FORT WORTH -- Jolene Price believes that her daughter's death was an accident.
She believed it when she stood by the hospital bed almost 31 years ago, watching as doctors removed the machines that were keeping 15-month-old Heidi Page alive.
And she believes it today, despite learning that authorities have now accused her sister-in-law, Teena Mathis, of killing Heidi.
"I will fight for her [Mathis] because I think it's wrong what they're doing," Price, 48, said Thursday in a telephone interview from Utah. "If they had suspicions, they should have taken care of it years ago, not wait for 31 years or however long it's been and then come back on somebody and do that kind of stuff."
Mathis, a grandmother living in Springtown, surrendered Wednesday to authorities on a murder warrant accusing her of fatally injuring her niece while caring for the girl at her Fort Worth home July 15, 1982, two days before Heidi's death.
"They were outside. Her kids were playing on the swings, then the phone rang and she went in to answer the phone," Price said, relating the account Mathis gave after that terrible day. "My daughter had walked behind the swing set and got hit in the head."
But Fort Worth police homicide Sgt. Cheryl Johnson told a different story.
Officers, she said, had observed "numerous bruises" on Heidi's face and body when they were called to the hospital that day.
Mathis told officers that the girl had fallen, which did not explain the injuries, Johnson said.
Although the medical examiner's office ruled Heidi's death a homicide, no arrests were made.
Johnson said the case was recently reviewed by the department's cold case unit and assigned to Detective Kerry Adcock for further investigation.
"The investigation showed that the injuries were inconsistent with a fall," Johnson said.
Johnson said she doesn't know why the case was not pursued in 1982. She said Adcock decided to reinterview those involved and present the case to the district attorney's office, and prosecutors decided to file the charge.
On Thursday, Mathis was charged with murder. She remained in the Mansfield Jail on Thursday afternoon with bail set at $250,000. Her attorney, Jim Lane of Fort Worth, did not immediately return a message seeking comment.
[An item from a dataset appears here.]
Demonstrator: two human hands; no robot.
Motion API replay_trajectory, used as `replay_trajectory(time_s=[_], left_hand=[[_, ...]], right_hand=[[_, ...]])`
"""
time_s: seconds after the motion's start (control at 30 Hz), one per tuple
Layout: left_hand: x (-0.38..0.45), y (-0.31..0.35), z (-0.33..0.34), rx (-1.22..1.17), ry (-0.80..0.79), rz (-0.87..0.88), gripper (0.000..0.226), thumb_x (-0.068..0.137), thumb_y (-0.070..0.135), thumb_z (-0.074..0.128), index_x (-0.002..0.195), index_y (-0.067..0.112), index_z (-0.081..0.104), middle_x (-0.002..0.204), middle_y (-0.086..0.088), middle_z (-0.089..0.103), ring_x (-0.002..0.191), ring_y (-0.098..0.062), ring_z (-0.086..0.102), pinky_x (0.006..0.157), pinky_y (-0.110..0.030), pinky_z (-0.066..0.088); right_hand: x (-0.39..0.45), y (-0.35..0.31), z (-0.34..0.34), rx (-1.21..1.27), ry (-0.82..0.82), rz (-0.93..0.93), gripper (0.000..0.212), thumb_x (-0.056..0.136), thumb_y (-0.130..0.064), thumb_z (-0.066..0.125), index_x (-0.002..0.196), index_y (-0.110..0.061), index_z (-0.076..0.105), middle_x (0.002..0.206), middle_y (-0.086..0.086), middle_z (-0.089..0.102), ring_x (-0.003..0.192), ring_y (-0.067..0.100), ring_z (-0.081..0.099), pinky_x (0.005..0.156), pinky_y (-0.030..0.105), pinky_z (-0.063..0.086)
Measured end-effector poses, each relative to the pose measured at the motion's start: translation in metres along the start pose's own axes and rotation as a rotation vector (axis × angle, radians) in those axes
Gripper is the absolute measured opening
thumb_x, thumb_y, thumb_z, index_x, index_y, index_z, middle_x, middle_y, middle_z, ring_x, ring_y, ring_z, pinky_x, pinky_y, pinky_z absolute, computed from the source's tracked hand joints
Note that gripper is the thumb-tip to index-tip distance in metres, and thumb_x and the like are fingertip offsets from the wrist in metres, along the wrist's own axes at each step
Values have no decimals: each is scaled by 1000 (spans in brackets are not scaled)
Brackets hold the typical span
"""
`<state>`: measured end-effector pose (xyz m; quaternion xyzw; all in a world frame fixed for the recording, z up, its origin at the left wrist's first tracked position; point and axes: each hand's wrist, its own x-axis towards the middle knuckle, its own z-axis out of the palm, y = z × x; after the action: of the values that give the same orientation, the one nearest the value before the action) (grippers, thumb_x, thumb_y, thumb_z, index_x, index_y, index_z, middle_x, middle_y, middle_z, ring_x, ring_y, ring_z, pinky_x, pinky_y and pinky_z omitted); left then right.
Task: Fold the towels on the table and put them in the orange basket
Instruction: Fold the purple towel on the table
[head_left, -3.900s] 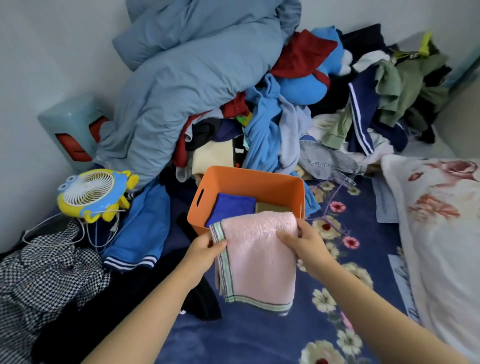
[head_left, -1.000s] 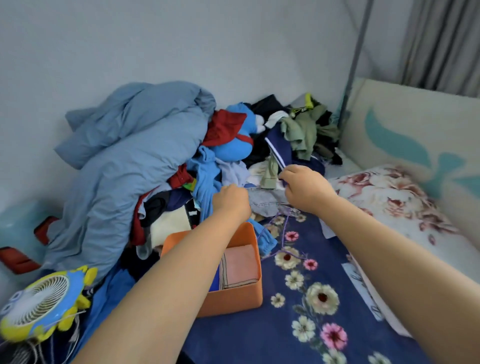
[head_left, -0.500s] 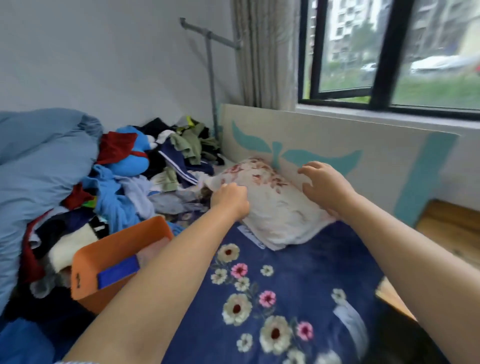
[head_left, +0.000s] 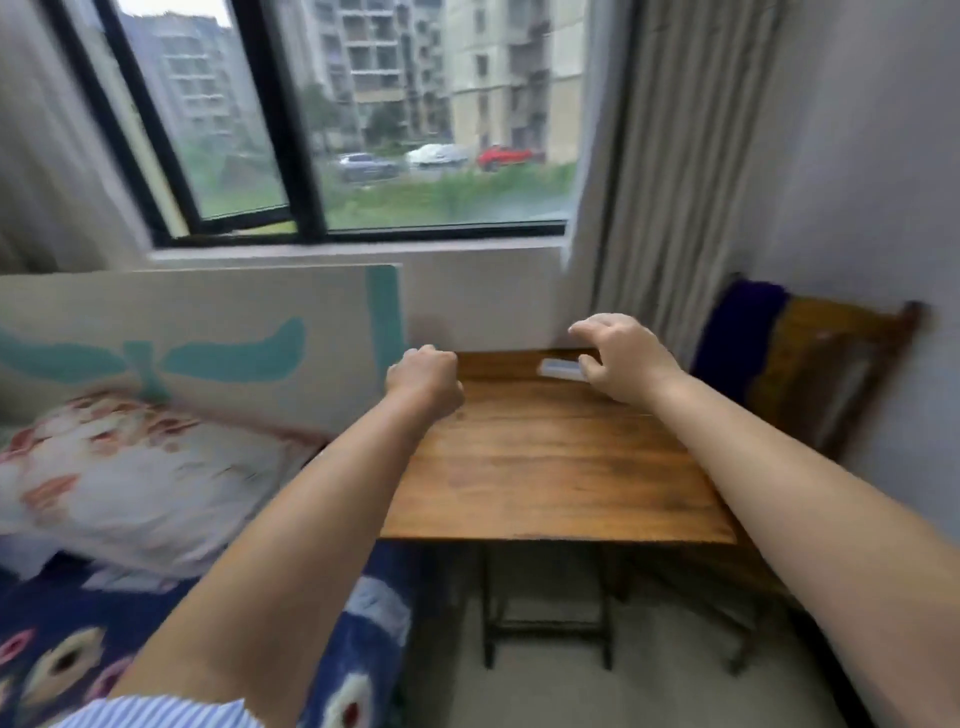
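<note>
- Left hand (head_left: 425, 375): curled into a fist, holding nothing, above the near-left part of the table (head_left: 545, 467).
- Right hand (head_left: 621, 358): fingers loosely bent and apart, holding nothing, over one small white object (head_left: 560, 370) at the table's far edge.
- Count: one table, one chair (head_left: 810, 364), one pillow (head_left: 130, 467).
- Towels, basket: out of view.
- No legible writing.
</note>
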<state>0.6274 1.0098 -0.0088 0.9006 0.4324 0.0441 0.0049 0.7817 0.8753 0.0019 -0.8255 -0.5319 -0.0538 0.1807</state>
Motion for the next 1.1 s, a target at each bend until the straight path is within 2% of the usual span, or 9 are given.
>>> replay_trajectory(time_s=[0.23,0.43,0.6,0.73,0.83,0.93,1.03,1.1], left_hand=[[82,221,10,-71,4,256,32,89,11,42,115,10,60,125,-11,51,119,-30,46,88,-36,44],[127,342,15,-19,6,357,31,88,9,42,114,8,60,127,-13,52,121,-31,45,89,-38,45],[170,398,32,52,-22,394,33,89,10,42,117,8,58,129,-13,52,122,-32,46,92,-40,45],[219,441,61,73,-83,412,32,90,13,44,118,9,58,129,-13,52,121,-32,46,89,-40,45],[259,463,80,75,-110,434,29,91,15,45,116,8,58,127,-13,53,119,-32,48,80,-37,43],[306,481,99,58,-163,443,31,92,15,44,120,9,56,125,-11,53,114,-29,50,75,-34,41],[365,501,120,39,-223,472,32,92,15,41,120,7,56,123,-12,55,100,-26,52,71,-33,43],[403,515,134,1,-263,468,34,94,16,40,125,6,52,128,-13,53,106,-27,52,78,-36,46]], right_hand=[[-7,206,-67,-54,53,230,43,91,-11,46,134,-9,45,141,12,45,132,29,36,108,42,33],[-2,325,-91,-48,82,315,42,91,-10,45,133,-8,46,140,12,47,132,29,38,106,36,34],[11,389,-80,-17,79,342,42,92,-11,44,134,-7,45,140,12,47,132,28,38,105,35,36],[32,444,-54,-6,17,390,42,92,-11,44,134,-9,46,140,11,46,132,27,38,105,36,36],[56,478,-41,-14,-5,421,41,94,-13,43,135,-9,45,142,11,45,132,27,39,105,38,37],[91,511,-31,-38,-13,439,42,95,-14,43,136,-9,43,143,11,44,132,28,40,105,38,38],[139,547,-20,-35,-48,470,41,95,-14,43,136,-9,43,143,12,44,130,28,42,104,35,39],[175,572,-10,-36,-80,486,41,96,-15,43,136,-9,43,143,12,44,130,28,43,104,35,38]])
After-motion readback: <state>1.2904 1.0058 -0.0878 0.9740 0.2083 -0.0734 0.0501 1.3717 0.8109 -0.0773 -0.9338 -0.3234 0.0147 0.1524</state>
The arrest is the second this week in which a caregiver was charged with murder in the decades-old death of a child. On Tuesday, Patricia Ann Jones was charged with murder in the Sept. 9, 1986, death of her nephew, 19-month-old John P. Jones.
Jones told investigators in 1986 that her nephew was fatally injured when he bounced off the bed and onto the hardwood floor. His death, however, was ruled a homicide.
Though she was arrested a week after the boy's death, Jones was released two days later and was never formally charged. Recently, Fort Worth police reopened the cold case and on Friday -- 26 years later -- Jones was arrested.
Sgt. Rico Lucero, supervisor of the Arlington Police Department's crimes against children unit, said investigation and prosecution of child abuse cases have become more specialized and aggressive. He attributes that change to partnerships built between law enforcement, child advocates, therapists, physicians, Child Protective Services and the district attorney's office, as embodied by Tarrant County's three Alliance For Children centers.
He said that while loved ones might prefer not to pursue prosecution against relatives, the decision is not theirs to make. "It's still a violation of the law," Lucero said. "We still have to seek justice for the person that can't make that decision."
Price said she was a single mother living in Utah when she left Heidi in the care of her brother and his wife in Fort Worth while she prepared to move to Texas.
"They were watching her for me and that's when it happened," she said.
Price said she rushed to Fort Worth after learning that Heidi had been critically injured in what her relatives described as an accident.
"I was there at the hospital when she died," she said.
Price buried her daughter in Utah and abandoned her plans to move. She said that investigators never interviewed her and that, to her knowledge, the case had simply been closed as an accident. She never knew that the Tarrant County medical examiner's office had ruled her daughter's death a homicide, caused by blunt force trauma, she said.
"I believe my sister told me that they were getting interviewed and that's all I ever heard about it," she said. "They never told me anything about what was going on."
Price said she recently got a phone call from a Fort Worth detective.
"They called me and said they had the case still open after all these years," she said. "I asked them to close the case because I felt like it was an accident."
Price said she did not know that her sister-in-law had been arrested until she was contacted by a Star-Telegram reporter. She said she hopes prosecutors will take her opinion into consideration.
"If I thought it was a homicide; it would be different. I don't believe that it was."